## Action item
Within the listing below, the lines to output run from the one containing "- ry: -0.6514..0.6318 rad" through the one containing "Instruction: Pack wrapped"; copy them exactly and nothing else.

:::

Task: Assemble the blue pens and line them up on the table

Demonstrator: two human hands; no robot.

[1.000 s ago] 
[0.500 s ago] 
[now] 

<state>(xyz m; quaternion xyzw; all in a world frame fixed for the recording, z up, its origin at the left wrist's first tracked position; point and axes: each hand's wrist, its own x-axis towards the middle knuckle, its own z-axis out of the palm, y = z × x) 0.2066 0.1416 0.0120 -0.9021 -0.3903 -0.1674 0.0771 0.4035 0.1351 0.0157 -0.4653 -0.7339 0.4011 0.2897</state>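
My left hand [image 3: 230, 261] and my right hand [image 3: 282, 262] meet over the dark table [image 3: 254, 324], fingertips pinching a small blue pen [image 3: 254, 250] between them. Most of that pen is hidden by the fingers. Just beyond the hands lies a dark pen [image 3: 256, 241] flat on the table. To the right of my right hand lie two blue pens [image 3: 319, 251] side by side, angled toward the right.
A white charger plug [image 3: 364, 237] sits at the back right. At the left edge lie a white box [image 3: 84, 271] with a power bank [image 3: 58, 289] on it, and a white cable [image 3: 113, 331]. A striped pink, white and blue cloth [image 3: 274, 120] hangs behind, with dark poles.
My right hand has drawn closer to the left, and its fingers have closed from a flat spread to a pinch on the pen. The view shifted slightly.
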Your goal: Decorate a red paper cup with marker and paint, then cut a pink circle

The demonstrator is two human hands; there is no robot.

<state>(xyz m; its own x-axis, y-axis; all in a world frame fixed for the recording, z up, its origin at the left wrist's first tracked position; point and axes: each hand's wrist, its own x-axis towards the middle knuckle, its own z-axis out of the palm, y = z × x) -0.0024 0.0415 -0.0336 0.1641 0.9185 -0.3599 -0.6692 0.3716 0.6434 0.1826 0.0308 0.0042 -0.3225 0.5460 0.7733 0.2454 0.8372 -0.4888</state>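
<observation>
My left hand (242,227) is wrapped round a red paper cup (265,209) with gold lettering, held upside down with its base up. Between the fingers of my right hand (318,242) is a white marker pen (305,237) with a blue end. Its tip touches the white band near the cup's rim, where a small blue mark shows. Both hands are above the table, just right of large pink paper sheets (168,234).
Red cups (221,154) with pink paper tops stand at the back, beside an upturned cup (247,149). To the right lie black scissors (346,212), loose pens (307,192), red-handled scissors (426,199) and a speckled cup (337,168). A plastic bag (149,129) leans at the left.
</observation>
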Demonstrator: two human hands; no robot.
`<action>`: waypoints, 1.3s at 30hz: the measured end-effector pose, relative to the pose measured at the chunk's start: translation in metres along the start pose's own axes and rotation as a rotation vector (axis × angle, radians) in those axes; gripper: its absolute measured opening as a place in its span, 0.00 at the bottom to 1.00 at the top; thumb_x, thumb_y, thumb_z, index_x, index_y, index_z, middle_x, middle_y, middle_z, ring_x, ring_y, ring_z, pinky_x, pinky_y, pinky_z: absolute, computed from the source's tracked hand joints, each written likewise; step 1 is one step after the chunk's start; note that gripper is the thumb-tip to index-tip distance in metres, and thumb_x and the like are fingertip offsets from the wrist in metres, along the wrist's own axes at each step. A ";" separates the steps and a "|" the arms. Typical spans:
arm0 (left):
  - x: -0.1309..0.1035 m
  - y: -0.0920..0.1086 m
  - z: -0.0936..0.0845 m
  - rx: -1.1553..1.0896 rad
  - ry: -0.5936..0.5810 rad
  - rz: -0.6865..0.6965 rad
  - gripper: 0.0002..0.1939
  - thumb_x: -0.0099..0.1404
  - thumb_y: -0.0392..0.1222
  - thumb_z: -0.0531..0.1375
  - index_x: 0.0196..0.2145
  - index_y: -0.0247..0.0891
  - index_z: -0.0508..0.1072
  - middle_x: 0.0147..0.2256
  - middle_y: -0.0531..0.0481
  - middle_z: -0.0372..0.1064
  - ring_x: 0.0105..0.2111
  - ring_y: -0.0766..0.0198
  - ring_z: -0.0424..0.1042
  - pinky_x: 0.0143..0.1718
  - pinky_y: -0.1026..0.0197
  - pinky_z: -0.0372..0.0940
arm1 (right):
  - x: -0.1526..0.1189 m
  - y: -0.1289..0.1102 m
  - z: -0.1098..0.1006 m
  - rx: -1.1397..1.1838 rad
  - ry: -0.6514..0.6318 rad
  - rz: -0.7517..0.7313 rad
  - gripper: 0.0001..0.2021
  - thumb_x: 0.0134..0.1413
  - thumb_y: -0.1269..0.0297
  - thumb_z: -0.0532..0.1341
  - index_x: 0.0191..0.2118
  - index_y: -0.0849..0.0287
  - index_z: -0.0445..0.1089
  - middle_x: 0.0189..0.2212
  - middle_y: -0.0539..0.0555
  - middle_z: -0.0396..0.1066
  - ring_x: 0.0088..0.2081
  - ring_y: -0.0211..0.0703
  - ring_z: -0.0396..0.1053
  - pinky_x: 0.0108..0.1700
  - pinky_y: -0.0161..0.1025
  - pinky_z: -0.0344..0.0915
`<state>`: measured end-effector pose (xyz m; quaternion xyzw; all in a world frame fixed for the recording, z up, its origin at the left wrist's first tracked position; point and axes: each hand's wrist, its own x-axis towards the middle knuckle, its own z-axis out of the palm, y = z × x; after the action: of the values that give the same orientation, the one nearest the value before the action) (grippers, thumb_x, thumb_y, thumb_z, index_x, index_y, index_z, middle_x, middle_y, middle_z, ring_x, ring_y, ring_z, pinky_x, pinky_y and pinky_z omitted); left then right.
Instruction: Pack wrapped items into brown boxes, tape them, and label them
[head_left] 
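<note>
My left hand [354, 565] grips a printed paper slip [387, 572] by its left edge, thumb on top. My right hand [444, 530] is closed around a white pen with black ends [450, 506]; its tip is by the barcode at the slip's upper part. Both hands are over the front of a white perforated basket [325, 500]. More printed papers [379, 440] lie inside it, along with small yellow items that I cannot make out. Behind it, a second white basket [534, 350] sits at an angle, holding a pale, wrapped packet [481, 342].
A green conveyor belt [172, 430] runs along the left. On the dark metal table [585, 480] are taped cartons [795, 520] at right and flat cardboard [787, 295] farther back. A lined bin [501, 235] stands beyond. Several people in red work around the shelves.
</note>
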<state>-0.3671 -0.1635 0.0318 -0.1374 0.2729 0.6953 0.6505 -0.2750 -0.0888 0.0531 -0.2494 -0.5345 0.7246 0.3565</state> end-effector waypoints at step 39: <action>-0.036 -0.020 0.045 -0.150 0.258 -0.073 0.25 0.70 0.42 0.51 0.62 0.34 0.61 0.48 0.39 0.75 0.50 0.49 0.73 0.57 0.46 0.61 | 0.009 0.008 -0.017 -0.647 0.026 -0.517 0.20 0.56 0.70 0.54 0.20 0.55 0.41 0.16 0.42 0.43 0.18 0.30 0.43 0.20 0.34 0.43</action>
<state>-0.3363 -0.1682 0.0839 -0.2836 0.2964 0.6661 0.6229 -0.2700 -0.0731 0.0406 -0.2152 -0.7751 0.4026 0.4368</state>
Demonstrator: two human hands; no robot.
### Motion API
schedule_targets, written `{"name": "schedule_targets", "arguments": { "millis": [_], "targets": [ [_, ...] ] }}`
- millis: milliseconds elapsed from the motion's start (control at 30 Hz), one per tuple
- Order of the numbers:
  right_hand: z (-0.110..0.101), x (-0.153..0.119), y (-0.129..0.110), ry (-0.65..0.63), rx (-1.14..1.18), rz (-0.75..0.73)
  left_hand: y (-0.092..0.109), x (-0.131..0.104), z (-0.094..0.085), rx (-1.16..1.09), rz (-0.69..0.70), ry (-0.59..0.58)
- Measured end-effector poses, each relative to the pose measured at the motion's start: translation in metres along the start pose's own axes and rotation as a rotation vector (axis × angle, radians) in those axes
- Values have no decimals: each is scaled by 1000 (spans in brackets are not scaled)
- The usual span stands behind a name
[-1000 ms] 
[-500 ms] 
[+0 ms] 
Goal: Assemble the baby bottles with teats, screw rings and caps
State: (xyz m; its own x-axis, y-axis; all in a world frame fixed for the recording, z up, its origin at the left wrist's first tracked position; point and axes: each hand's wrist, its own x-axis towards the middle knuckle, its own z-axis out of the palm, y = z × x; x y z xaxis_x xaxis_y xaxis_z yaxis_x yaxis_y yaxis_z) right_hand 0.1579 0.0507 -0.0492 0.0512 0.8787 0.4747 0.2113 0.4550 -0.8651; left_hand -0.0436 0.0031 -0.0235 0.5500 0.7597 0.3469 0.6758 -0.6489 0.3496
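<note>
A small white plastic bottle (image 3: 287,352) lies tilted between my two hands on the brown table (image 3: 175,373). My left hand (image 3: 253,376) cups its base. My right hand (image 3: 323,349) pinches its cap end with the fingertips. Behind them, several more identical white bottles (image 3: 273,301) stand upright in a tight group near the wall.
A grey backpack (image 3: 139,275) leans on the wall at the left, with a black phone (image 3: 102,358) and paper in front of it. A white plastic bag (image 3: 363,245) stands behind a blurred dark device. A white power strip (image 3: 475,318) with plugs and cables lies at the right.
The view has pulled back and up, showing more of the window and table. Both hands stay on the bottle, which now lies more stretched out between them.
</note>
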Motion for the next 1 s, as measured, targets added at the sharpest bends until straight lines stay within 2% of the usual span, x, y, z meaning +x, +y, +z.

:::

## Answer to the problem
  - ry: -0.6514..0.6318 rad
  - rz: -0.7517..0.7313 rad
  - gripper: 0.0001..0.2021
  - thumb_x: 0.0134..0.1413
  - thumb_y: -0.1269..0.0297
  - thumb_z: -0.0532..0.1341
  - index_x: 0.0191..0.2118
  - index_y: -0.0849..0.0287
  - index_z: -0.0445..0.1089
  - middle_x: 0.0189..0.2212
  - middle_y: -0.0539..0.0555
  - middle_z: -0.0396..0.1066
  - ring_x: 0.0088..0.2081
  - ring_y: -0.0211..0.0703
  - ring_z: -0.0396..0.1053
  - pinky_x: 0.0108..0.1700
  - pinky_y: -0.0161..0.1025
  - pinky_z: -0.0344..0.0915
`<state>`: measured end-effector pose (xyz m; quaternion xyzw; all in a world frame fixed for the recording, z up, its origin at the left wrist's first tracked position; point and axes: each hand's wrist, its own x-axis towards the middle knuckle, its own z-axis out of the palm, y = z × x; after the action: of the values that give the same orientation, the one nearest the value before the action) (grippers, thumb_x, thumb_y, thumb_z, index_x, index_y, index_z, middle_x, middle_y, middle_z, ring_x, ring_y, ring_z, pinky_x, pinky_y and pinky_z omitted); left then right.
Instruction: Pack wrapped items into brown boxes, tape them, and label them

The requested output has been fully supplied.